Act of Tenderness

Act of Tenderness by Cindy Lee review by Douglas Adams

Our Rating


“Don’t let the world get you down.” An important but all too easy sentiment to forget within our complicated day-to-days, but one summed up quite heavenly and honestly by Cindy Lee Woland (alter ego of singer-songwriter Patrick Flegel, formerly of Women) late into the project’s new full-length, Act of Tenderness. It’s easily the most affecting, passionate and painful album to come out of Vancouver in ages.

The record has trafficked in small circles since the summer, having gone up for sale as a small run of test presses through local record retailer Horses Records. That early batch quickly sold out, but this Boxing Day, Flegel’s own CCQSK imprint delivers a 300 copy commercial run. The whole record is also being offered up as a free download on a simply-crafted and blocky Geocities web page. No matter which format you prefer, it’s an essential, often saddened listen.
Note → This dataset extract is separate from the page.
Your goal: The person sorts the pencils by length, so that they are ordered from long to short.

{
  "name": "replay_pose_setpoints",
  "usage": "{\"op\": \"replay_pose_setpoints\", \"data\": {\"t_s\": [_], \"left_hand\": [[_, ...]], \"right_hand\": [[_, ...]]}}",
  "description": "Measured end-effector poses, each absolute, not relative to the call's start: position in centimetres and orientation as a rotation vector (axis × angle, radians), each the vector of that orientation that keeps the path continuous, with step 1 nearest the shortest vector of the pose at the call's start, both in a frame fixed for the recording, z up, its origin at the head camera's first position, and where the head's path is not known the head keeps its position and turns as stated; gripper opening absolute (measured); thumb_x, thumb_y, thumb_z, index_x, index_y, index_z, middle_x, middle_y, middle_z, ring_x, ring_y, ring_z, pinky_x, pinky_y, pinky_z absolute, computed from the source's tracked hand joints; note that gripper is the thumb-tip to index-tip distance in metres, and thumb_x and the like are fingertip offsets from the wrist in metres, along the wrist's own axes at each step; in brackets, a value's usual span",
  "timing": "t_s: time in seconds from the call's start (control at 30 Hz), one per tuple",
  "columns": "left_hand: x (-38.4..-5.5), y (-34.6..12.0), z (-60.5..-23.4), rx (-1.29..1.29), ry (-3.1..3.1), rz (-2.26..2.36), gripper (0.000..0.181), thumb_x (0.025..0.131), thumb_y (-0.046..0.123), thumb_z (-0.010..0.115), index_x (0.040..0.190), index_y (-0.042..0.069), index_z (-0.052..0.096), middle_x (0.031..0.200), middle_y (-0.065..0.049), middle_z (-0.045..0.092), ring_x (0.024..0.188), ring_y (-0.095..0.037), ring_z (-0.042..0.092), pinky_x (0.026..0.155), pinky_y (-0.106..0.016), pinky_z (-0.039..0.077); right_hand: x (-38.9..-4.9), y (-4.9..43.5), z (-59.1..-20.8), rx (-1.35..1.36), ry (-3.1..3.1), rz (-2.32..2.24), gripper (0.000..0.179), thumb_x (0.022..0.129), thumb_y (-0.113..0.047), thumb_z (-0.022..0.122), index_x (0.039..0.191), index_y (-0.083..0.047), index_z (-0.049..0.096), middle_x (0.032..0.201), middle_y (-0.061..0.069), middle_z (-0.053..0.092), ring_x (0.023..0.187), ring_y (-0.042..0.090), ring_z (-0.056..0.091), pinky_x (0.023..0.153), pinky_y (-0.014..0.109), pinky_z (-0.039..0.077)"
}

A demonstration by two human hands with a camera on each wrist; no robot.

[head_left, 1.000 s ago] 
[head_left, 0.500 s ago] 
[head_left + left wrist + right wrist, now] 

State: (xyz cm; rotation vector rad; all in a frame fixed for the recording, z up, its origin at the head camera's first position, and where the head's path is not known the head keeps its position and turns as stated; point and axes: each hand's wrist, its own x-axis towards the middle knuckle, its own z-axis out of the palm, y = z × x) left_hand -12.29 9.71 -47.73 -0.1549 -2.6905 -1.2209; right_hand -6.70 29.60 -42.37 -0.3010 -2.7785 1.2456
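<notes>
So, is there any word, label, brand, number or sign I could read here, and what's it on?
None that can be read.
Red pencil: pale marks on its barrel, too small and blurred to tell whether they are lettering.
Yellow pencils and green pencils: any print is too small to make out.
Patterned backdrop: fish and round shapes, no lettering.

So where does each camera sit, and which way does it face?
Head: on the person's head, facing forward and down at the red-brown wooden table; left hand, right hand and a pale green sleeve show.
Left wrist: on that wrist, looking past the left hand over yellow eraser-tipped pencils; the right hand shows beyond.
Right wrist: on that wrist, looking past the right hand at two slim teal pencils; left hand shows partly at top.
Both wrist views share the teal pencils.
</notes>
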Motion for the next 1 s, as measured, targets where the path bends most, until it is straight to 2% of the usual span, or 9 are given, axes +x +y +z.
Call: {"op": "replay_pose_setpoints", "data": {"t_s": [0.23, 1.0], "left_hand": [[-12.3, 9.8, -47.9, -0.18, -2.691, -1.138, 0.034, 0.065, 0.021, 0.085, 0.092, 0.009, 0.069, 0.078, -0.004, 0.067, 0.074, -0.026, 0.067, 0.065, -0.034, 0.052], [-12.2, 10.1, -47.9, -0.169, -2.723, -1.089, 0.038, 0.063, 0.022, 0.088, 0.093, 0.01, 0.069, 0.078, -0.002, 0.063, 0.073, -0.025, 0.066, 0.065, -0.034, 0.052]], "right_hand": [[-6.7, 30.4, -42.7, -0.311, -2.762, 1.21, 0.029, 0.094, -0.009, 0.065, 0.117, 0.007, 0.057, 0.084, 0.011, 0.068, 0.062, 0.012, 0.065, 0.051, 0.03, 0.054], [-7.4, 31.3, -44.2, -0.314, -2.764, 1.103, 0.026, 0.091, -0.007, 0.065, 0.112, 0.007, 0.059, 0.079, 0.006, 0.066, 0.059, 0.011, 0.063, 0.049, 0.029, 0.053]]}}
Though somewhat similar in approach to Tatlashea, Cindy Lee’s 2012 cassette debut, Flegel has toned down a bit of the twisted and cacophonic, Sonic Youth-style six-string freak outs to refine the project’s more melancholy, minimalist aspects. Case in point, the opening title track sucks you in via a sublime chorus of ohms before ushering us into the positively devastating “Power and Possession.” A few solemn strums support the seemingly pitch-shifted and multi-layered vocals of Lady Woland, here demanding of a subject: “Don’t say another word, Don’t break my heart in two.”
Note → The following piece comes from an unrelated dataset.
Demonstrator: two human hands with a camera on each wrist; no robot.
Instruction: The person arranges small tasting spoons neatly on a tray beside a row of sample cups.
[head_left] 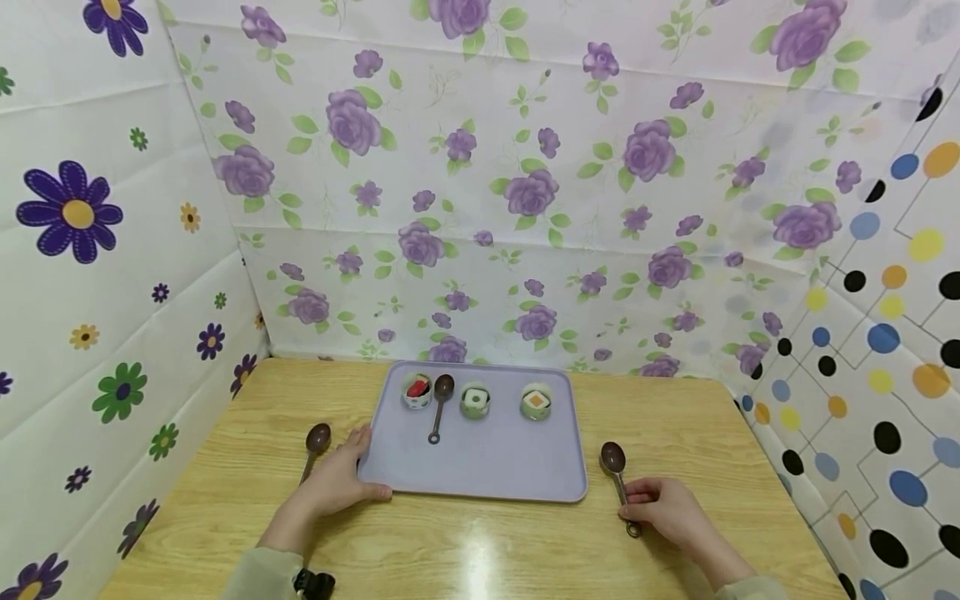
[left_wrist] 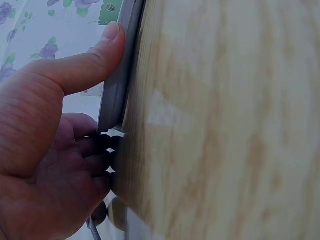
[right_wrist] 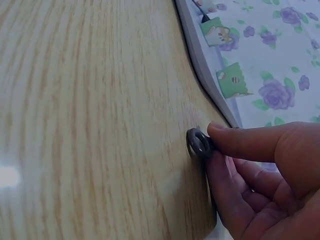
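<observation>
My left hand point(head_left: 339, 479) rests at the front left corner of a lilac tray point(head_left: 487, 471), its thumb along the front rim and its fingers by the left side. In the left wrist view the thumb lies straight against the tray's edge point(left_wrist: 116, 92). A brown spoon point(head_left: 318, 437) lies just beyond that hand, its handle partly hidden. To the tray's right, my right hand point(head_left: 671, 510) pinches the handle of another brown spoon point(head_left: 613, 458), bowl pointing away. The ring end point(right_wrist: 200, 143) of this handle sticks out past thumb and finger in the right wrist view.
On the tray stand a small cup with a red piece point(head_left: 417, 390), a cup with a white-and-green piece point(head_left: 476, 400) and a cup with an orange-centred piece point(head_left: 536, 402). A third spoon point(head_left: 441, 406) lies between the left two. Patterned cloth walls point(head_left: 525, 192) border the wooden table point(head_left: 420, 546).
</observation>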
Much of the album comes refracted through the lens of ’60 pop. Slivers of Lesley Gore’s freedom-seeking “You Don’t Own Me” liquefy alongside the blue-pill popping haze of the Velvet Underground on “Last Train’s Come and Gone,” a gentle, low-key piece with a “too much too late” theme threaded through its softly-sung lyrics. “I’ve grown weary of your face,” it’s offered through a robin’s coo. Clearly ready to depart, it’s added: “I’m a fool, but not for you. Can you hear me? Set me free!”
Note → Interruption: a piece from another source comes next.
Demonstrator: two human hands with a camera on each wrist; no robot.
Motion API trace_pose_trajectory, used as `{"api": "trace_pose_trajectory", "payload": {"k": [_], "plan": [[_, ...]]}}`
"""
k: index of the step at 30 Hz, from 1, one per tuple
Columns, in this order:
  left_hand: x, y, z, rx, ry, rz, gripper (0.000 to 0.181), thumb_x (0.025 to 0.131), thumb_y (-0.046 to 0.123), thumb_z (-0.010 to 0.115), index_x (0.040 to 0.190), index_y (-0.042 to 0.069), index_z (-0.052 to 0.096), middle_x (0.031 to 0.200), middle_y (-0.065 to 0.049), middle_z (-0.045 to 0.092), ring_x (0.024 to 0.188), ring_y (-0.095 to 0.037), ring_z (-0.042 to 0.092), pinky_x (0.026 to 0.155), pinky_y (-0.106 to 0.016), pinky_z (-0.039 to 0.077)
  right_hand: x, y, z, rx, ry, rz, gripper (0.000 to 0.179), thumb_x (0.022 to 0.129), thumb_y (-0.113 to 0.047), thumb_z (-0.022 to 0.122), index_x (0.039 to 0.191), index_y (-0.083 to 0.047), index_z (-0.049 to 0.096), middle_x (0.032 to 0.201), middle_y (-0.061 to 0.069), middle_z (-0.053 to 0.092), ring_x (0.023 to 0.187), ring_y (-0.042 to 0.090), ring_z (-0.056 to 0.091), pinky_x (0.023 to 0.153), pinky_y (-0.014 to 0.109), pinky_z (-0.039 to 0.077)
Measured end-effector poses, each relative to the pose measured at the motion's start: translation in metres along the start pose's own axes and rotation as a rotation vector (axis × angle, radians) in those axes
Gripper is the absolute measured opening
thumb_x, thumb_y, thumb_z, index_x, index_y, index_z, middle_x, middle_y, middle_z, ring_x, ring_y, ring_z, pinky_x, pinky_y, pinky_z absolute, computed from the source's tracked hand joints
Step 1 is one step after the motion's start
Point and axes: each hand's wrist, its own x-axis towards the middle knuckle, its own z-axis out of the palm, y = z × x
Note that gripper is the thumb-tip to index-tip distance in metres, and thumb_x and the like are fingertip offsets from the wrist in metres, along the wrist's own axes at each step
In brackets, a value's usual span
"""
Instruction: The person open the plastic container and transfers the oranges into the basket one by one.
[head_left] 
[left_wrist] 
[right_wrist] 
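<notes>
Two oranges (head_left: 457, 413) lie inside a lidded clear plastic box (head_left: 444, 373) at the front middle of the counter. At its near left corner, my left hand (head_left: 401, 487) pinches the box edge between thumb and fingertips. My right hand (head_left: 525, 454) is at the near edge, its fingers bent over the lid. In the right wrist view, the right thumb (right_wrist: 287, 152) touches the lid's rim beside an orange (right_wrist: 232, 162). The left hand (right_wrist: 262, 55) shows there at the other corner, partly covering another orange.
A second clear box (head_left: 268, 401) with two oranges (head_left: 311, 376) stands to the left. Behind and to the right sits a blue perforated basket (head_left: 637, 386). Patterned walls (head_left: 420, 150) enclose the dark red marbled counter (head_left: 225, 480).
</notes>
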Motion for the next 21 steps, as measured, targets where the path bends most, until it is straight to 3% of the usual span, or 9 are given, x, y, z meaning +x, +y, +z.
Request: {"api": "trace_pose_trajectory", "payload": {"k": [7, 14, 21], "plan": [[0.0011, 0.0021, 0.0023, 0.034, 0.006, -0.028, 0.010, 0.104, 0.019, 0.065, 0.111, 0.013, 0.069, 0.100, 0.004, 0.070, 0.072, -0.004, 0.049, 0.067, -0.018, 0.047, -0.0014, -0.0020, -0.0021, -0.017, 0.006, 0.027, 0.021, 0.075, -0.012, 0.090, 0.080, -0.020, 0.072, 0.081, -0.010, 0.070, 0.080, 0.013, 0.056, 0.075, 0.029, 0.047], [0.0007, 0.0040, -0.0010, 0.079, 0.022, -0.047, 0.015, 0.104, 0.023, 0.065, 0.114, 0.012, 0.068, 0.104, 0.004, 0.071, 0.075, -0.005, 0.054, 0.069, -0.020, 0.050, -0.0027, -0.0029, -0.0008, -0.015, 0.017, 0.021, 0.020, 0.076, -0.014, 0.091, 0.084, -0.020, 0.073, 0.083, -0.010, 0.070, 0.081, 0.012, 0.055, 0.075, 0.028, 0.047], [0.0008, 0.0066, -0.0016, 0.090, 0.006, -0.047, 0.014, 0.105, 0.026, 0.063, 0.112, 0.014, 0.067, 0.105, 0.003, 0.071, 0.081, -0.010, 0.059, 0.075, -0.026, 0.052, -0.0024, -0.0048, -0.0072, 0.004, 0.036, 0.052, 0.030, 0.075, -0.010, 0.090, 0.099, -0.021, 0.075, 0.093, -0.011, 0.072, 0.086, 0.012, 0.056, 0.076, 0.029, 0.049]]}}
While often presented with the sparsest of arrangements, comparatively maximalist Act of Tenderness excursions land just as lonely. A psychedelic swirl of woodwinds course through “Fallen Angel,” which tugs at the hearts along with the rest of the tune’s Zombies-esque minor-key jangle and sky-soaring vibrato vocals. Most stunning is “In Wandering and Solitude,” a pitch-perfect mod-pop ballad loaded with supple backup harmonies and elegiac, symphonic string swiping.

On the flip, “New Romance” is a brilliant, exultant burst of distortion that temporarily obliterates even the most azure textures of the record. “Operation” flirts with decidedly icier, ’80s electro soundscapes. “Quit Doing Me Wrong” likewise flips the overall feel via its oddly-tuned guitar gymnastics, a run of guitar notes woozily stumbling out of the speakers on the record’s most Women-like moment. The feedback-and-shriek-heavy “Bonsai Garden” is the fully-loaded LP’s strangest, though no less compelling composition.

Whether caked in distortion or stripped down to what sounds like a bedroom demo from the loneliest figure in the world, Act of Tenderness is a treasure of a record. Kindly track it down now.